== What you need to do ==
Somewhere below, one line contains "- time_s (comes" and a later line contains "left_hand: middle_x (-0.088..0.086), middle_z". Output those two lines and everything between them exactly, and nothing else.

== Data shown ==
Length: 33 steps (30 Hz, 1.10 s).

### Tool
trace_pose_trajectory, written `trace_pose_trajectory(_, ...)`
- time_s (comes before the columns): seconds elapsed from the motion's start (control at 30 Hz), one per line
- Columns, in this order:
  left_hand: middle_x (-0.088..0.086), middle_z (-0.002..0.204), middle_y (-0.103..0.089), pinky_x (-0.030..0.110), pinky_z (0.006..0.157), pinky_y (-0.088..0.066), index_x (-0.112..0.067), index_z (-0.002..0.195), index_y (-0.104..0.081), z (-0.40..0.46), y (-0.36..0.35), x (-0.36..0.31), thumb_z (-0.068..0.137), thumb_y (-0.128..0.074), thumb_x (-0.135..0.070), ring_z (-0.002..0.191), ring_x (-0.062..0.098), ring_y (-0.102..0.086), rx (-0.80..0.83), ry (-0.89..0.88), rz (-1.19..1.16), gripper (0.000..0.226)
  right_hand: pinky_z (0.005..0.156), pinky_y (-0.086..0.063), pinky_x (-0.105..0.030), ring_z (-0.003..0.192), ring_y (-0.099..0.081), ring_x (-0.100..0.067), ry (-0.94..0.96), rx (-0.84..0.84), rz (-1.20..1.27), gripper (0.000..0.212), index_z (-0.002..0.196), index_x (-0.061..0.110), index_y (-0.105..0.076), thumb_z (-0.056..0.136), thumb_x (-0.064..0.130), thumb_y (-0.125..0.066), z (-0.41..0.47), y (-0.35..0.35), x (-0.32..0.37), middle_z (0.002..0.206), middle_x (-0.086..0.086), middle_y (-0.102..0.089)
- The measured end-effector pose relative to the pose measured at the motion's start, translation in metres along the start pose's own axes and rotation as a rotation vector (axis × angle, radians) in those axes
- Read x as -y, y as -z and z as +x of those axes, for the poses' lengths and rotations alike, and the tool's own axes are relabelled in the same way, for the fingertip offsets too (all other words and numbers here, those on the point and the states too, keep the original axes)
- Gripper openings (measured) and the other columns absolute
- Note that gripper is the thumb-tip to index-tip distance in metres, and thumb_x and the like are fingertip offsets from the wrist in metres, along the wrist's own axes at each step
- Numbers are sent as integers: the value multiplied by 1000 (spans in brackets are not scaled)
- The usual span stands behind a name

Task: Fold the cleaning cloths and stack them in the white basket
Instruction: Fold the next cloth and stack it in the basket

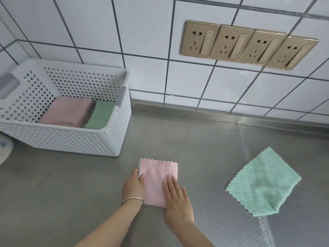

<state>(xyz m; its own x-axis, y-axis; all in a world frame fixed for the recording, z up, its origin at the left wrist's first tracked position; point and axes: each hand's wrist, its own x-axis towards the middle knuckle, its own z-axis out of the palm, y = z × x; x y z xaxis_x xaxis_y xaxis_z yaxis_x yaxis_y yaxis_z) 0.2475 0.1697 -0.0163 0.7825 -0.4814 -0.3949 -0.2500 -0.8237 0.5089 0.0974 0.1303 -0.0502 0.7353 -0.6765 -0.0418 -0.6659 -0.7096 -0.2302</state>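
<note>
A folded pink cloth (156, 177) lies on the steel counter in front of me. My left hand (134, 186) pinches its left edge between thumb and fingers. My right hand (177, 202) lies flat on its right half, fingers straight. A mint green cloth (263, 182) lies loosely spread to the right, apart from both hands. The white perforated basket (74, 141) stands at the back left, holding a folded pink cloth (69, 111) and a folded green cloth (101, 114) side by side.
The steel counter (204, 139) runs back to a tiled wall with a row of gold sockets (249, 45). A white round object (5, 148) shows at the left edge, beside the basket.
</note>
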Motion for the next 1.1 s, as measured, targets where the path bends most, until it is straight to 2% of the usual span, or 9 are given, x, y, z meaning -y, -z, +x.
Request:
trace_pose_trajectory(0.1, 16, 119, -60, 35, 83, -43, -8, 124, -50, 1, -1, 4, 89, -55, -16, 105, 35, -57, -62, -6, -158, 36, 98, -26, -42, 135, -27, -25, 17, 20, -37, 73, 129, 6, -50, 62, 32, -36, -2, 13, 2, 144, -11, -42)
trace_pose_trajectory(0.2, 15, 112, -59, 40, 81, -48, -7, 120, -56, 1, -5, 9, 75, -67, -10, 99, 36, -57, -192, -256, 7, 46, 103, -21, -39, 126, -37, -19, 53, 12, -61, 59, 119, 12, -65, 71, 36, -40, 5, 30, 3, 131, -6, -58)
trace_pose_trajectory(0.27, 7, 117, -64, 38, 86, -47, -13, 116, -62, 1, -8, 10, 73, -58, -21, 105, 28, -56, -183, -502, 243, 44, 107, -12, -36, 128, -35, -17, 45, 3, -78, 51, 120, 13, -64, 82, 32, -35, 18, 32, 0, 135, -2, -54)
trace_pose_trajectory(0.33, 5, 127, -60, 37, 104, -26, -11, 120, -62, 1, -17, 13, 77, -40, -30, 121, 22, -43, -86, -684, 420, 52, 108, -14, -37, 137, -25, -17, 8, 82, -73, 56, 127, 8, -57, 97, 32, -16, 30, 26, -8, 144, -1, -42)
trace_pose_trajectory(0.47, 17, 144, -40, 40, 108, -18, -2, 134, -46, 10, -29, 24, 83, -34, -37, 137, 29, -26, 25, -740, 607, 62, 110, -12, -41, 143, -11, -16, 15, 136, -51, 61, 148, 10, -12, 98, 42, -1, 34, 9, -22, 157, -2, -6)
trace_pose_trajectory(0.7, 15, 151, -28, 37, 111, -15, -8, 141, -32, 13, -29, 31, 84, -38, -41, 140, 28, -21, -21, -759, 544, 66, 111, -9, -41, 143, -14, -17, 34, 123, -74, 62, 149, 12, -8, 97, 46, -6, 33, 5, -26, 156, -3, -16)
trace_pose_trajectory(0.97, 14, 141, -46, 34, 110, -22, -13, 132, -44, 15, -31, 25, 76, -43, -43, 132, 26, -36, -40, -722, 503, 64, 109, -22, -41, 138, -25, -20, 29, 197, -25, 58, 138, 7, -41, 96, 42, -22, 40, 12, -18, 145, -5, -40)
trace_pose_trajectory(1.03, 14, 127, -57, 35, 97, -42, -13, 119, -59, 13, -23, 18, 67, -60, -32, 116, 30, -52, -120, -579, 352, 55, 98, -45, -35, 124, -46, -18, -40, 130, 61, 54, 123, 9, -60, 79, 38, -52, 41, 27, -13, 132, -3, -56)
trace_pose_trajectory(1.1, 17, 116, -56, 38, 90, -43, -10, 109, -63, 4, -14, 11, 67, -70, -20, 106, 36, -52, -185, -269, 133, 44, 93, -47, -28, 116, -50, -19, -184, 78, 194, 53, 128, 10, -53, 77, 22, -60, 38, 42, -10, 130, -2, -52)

== Written solution ==
- time_s (comes before the columns): seconds elapsed from the motion's start (control at 30 Hz), one per line
- Columns, in this order:
  left_hand: middle_x (-0.088..0.086), middle_z (-0.002..0.204), middle_y (-0.103..0.089), pinky_x (-0.030..0.110), pinky_z (0.006..0.157), pinky_y (-0.088..0.066), index_x (-0.112..0.067), index_z (-0.002..0.195), index_y (-0.104..0.081), z (-0.40..0.46), y (-0.36..0.35), x (-0.36..0.31), thumb_z (-0.068..0.137), thumb_y (-0.128..0.074), thumb_x (-0.135..0.070), ring_z (-0.002..0.191), ring_x (-0.062..0.098), ring_y (-0.102..0.086), rx (-0.80..0.83), ry (-0.89..0.88), rz (-1.19..1.16), gripper (0.000..0.226)

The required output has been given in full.